Could you copy each line of the listing that holds "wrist"?

======

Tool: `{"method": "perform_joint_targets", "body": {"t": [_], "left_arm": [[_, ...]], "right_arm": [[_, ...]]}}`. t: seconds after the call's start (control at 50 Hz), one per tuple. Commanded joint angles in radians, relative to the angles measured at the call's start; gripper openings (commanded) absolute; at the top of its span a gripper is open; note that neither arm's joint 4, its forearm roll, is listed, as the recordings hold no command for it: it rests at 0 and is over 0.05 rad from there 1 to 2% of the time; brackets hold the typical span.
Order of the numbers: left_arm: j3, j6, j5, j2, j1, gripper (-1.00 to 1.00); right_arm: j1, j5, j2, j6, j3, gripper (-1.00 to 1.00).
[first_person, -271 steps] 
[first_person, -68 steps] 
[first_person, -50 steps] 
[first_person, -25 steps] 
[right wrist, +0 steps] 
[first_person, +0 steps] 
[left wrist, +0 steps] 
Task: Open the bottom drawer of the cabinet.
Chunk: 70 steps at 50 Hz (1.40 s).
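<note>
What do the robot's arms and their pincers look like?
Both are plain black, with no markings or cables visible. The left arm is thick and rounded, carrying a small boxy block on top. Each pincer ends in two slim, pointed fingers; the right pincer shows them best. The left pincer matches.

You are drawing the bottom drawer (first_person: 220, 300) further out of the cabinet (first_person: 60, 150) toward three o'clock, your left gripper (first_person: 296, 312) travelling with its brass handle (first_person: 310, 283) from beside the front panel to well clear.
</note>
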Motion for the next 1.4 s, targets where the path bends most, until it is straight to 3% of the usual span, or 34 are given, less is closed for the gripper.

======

- [RESPONSE AREA]
[right wrist, +0 steps] 
[left wrist, +0 steps] 

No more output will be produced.